L’avvocato americano del distretto meridionale di New York ha affermato che le accuse “derivano da un presunto schema in cui Van Dyke ha utilizzato informazioni riservate sensibili per fare scommesse su Polymarket”.

Secondo NBC News, la Commodity Futures Trading Commission, che regola Polymarket, ha affermato che sta colpendo anche Van Dyke con accuse civili, aggiungendo che cercherà “restituzione, restituzione, sanzioni pecuniarie civili, divieti di negoziazione e registrazione e un’ingiunzione permanente contro ulteriori violazioni del Commodity Exchange Act e dei regolamenti CFTC”.

Polymarket ha affermato di aver deferito la questione al Dipartimento di Giustizia dopo aver identificato l’utente che commerciava su informazioni riservate.

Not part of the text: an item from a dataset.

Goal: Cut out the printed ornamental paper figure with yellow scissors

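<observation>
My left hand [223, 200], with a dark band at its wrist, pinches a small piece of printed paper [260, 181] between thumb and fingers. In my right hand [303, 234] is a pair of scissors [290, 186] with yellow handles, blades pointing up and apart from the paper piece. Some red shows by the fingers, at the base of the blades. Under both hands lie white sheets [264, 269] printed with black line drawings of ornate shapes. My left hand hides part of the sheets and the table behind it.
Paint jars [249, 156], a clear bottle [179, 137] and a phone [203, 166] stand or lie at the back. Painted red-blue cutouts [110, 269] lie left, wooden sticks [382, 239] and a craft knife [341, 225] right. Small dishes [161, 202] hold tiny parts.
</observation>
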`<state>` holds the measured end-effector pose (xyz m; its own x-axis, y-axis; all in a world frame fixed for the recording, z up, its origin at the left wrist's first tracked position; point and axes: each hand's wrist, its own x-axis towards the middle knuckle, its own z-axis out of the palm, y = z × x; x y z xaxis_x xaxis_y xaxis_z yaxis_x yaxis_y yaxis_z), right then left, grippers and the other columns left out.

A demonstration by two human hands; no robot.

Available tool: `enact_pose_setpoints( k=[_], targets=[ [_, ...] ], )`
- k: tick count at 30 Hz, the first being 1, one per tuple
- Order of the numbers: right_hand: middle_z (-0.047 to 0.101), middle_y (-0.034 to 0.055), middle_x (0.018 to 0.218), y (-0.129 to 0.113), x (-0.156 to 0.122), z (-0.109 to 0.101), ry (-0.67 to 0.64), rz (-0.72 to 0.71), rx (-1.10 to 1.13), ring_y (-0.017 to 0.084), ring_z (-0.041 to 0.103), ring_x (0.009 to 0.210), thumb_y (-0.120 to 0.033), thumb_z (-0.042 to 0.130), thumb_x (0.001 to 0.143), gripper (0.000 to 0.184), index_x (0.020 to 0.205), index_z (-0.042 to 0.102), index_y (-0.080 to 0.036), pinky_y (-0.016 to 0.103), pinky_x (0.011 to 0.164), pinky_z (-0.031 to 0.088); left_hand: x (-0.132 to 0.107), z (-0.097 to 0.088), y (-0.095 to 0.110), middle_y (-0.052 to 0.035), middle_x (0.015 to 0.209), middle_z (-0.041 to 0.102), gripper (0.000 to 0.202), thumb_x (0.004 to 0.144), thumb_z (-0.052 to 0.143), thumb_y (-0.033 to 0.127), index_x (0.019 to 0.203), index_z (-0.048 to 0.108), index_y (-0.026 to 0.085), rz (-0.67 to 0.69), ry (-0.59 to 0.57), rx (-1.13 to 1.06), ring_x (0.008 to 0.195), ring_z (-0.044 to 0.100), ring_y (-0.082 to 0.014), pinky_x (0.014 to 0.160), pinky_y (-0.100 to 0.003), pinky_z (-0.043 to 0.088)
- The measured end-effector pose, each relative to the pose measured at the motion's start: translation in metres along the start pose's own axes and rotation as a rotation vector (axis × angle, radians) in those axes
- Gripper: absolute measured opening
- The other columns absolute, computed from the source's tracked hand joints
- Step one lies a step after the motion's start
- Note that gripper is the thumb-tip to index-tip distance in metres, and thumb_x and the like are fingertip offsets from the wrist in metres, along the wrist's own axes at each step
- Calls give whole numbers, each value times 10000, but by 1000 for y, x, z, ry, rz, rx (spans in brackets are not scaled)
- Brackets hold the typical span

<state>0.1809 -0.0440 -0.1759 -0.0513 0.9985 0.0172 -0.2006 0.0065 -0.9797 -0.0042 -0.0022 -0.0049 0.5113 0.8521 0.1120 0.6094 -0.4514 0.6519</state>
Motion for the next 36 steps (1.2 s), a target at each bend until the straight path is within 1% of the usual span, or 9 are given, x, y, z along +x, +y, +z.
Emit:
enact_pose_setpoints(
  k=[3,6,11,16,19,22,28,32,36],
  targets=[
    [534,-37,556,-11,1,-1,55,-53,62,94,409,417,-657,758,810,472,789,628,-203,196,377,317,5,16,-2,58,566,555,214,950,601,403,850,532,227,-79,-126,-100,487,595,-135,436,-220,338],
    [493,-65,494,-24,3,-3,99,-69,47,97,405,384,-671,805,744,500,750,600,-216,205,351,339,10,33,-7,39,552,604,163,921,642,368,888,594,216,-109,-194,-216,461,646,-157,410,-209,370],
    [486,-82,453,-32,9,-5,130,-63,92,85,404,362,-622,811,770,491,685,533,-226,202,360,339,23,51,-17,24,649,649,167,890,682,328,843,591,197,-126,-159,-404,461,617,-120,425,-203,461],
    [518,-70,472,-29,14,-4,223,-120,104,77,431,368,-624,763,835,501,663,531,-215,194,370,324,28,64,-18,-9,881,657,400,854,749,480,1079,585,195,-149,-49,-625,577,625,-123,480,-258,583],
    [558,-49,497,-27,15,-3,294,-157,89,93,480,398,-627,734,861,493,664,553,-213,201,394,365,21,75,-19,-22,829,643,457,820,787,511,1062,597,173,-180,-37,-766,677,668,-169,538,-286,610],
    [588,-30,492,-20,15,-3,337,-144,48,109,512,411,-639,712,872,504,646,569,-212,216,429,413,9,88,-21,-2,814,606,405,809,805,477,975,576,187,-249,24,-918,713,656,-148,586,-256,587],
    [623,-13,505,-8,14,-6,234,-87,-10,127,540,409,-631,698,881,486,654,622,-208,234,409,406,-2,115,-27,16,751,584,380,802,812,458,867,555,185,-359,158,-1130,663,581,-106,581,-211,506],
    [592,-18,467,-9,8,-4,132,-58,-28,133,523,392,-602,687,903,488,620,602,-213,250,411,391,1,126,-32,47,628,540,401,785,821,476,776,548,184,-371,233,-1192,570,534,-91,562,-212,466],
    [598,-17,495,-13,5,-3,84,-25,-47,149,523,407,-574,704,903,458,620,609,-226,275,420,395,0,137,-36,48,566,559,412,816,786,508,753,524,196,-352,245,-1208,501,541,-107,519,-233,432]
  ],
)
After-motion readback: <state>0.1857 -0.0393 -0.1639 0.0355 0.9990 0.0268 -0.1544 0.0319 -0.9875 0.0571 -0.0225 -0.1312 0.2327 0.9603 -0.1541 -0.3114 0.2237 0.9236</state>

“L’insider trading non ha posto su Polymarket”, afferma la società disse in un post su X. “L’arresto di oggi è la prova che il sistema funziona. Il mese scorso abbiamo pubblicato le nostre regole migliorate sull’integrità del mercato per combattere l’insider trading. Quando abbiamo identificato un utente che commerciava su informazioni governative riservate, abbiamo deferito la questione al Dipartimento di Giustizia e collaborato con le loro indagini. L’insider trading non ha posto su Polymarket. L’arresto di oggi è la prova che il sistema funziona.”